Her Calling is to Save Enslaved Women

It was a calling, she says. Not one of those things out of the movies, where God speaks in a Morgan Freeman-like voice about what could and should be. It was more subtle, says Becky Dymond, a longtime practicing Christian.

It was more like one thing just led to another, with Dymond landing at the Broward Human Trafficking Coalition and then the Human Trafficking Coalition of the Palm Beaches, a group that meets once a month and often packs the room with states attorneys, domestic violence advocates, private attorneys and the like.

And now — following her intuition, her heart and her faith, Dymond, 56, is founder and CEO of Hepzibah House, a non-profit 501 (c) charity that is raising money for a residential facility where woman can go once they’re freed from trafficking.

The research is alarming. The United States Department of Justice estimates that human trafficking is an estimated $3 billion business in the United States alone. Today’s national hub is Oklahoma, because it’s a big trucking epicenter. Worldwide, an estimated 27 million people are held in slavery. In the states, an estimated 20,000 victims are trafficked annually, although some advocates think that statistic is much higher. The average victim in America? A runaway girl between the ages of 12 and 14.The thing about these callings from a higher power is this: sometimes the details are a bit sketchy.
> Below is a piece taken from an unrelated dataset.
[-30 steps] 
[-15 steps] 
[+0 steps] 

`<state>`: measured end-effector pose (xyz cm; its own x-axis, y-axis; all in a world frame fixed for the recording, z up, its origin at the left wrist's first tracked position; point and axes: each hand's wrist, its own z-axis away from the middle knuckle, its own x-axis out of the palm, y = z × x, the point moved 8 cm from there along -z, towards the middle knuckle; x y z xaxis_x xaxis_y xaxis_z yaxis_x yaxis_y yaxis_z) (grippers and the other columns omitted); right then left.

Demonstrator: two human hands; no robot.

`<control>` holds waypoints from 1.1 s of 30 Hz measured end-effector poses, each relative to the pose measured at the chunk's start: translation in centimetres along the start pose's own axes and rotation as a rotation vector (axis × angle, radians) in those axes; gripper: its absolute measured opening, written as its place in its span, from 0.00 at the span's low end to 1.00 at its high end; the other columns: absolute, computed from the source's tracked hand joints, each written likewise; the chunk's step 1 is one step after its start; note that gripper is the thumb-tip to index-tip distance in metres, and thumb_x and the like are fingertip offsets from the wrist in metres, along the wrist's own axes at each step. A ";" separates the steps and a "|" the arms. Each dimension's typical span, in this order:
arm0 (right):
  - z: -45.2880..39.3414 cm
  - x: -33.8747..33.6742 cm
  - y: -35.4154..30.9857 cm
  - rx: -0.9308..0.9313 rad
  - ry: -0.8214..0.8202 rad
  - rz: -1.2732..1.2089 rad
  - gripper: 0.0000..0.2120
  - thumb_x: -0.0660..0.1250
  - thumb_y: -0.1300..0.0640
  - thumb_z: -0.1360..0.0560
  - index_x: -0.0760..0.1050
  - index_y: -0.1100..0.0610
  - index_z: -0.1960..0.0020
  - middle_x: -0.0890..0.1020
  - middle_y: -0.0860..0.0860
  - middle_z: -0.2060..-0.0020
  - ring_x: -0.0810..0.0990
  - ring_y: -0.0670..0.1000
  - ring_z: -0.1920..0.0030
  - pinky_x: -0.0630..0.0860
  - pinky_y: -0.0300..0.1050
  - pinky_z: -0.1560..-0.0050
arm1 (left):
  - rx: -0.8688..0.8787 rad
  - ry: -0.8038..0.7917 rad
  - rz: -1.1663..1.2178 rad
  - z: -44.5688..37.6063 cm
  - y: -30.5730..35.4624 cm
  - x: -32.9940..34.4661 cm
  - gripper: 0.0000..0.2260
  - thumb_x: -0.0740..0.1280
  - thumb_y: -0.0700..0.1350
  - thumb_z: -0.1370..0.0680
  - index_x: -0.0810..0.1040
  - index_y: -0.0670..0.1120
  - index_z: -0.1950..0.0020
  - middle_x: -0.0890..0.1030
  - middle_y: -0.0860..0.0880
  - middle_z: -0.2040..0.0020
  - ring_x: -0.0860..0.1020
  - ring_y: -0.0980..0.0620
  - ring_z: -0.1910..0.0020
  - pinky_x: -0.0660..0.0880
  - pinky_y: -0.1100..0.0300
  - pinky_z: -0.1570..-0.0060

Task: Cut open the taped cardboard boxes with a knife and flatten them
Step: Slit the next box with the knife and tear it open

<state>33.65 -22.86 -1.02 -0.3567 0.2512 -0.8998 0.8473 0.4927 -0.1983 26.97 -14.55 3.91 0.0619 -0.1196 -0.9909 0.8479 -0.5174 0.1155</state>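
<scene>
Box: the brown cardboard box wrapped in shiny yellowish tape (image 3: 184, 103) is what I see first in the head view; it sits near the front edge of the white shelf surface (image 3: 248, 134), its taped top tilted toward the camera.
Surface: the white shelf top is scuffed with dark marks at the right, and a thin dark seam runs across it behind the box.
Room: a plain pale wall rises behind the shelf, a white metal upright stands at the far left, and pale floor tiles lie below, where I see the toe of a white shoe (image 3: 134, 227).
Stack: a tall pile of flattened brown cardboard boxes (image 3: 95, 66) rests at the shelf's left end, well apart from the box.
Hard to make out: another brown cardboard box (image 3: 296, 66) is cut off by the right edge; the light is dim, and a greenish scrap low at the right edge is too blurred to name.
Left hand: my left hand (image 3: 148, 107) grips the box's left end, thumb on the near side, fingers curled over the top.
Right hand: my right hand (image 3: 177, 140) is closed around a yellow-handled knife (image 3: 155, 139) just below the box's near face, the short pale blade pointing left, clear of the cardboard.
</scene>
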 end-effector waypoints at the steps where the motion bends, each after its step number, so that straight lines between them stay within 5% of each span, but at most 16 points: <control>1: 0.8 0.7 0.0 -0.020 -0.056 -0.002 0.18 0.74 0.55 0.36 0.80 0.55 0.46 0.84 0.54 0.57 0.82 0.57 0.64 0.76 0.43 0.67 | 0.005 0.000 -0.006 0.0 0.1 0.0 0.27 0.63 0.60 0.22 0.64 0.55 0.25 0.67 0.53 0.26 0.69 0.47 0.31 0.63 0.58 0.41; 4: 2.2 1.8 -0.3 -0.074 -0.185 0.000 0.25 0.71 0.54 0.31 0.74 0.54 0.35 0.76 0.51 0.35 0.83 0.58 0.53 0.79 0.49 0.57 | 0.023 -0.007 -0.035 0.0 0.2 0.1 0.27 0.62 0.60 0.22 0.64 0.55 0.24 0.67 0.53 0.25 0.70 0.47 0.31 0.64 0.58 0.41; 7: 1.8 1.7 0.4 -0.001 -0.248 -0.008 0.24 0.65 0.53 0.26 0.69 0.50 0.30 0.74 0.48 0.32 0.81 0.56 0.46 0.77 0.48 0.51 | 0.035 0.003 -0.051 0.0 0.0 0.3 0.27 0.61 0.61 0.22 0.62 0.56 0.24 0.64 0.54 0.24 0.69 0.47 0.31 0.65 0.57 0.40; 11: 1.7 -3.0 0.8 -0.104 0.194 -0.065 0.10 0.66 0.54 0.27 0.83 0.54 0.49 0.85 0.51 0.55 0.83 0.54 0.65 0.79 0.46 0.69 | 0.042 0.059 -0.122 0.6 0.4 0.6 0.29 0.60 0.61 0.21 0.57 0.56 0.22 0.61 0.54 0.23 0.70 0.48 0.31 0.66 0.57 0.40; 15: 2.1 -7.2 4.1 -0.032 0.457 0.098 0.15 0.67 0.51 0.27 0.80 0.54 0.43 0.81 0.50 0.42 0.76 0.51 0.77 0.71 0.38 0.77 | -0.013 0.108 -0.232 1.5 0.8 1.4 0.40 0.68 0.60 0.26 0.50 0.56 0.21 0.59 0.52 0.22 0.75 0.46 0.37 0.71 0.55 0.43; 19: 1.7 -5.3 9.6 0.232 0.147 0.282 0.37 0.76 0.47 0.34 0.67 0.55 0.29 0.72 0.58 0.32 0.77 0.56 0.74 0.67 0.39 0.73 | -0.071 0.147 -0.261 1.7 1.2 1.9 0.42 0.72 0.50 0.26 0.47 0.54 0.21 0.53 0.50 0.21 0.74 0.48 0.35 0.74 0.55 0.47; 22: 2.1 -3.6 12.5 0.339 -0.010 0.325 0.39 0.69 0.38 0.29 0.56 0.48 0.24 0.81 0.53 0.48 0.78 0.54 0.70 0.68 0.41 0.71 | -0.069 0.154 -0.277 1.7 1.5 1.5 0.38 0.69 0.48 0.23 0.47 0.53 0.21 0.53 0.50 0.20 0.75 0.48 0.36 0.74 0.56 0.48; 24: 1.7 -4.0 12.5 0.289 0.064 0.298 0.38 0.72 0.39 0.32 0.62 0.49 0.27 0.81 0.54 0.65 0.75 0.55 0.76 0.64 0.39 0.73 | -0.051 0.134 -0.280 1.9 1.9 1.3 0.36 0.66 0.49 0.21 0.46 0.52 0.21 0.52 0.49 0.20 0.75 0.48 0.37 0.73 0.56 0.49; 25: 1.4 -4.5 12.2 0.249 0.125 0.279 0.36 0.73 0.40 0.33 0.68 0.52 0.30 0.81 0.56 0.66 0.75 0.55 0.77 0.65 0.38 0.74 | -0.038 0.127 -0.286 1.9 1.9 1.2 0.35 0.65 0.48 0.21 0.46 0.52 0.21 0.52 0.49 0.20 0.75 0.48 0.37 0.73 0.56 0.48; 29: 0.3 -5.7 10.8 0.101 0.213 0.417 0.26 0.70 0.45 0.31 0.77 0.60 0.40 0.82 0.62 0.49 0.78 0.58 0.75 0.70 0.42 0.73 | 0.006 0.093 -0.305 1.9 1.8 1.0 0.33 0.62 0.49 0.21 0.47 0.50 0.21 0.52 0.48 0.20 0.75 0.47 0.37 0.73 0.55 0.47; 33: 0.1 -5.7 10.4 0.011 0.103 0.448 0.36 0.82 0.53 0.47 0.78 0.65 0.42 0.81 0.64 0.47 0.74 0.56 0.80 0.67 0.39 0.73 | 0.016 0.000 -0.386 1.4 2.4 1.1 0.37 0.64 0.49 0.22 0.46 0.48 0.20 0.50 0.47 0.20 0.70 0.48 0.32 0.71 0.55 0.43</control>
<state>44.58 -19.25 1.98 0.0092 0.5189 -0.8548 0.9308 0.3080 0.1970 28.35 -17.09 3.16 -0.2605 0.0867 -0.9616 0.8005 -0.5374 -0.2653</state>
As Becky Dymond researched trafficking and networked with other advocates, she began to visualize a safe-haven complex, a recuperation home run out of at an old horse farm her husband had found for sale in western Palm Beach County.

Regina Bernadin, with the International Rescue Committee, says Dymond’s efforts to provide housing, therapy and life skill training will be a key component for recovery.

“Even though it really is modern day slavery, a lot of (people) are of the mindset that it’s something of our past,” said Regina Bernadin, with the International Rescue Committee, who works with Dymond on the Palm Beach coalition. “Part of our work is raising awareness.”

And Becky Dymond is doing that, following her calling, prayer by prayer by prayer.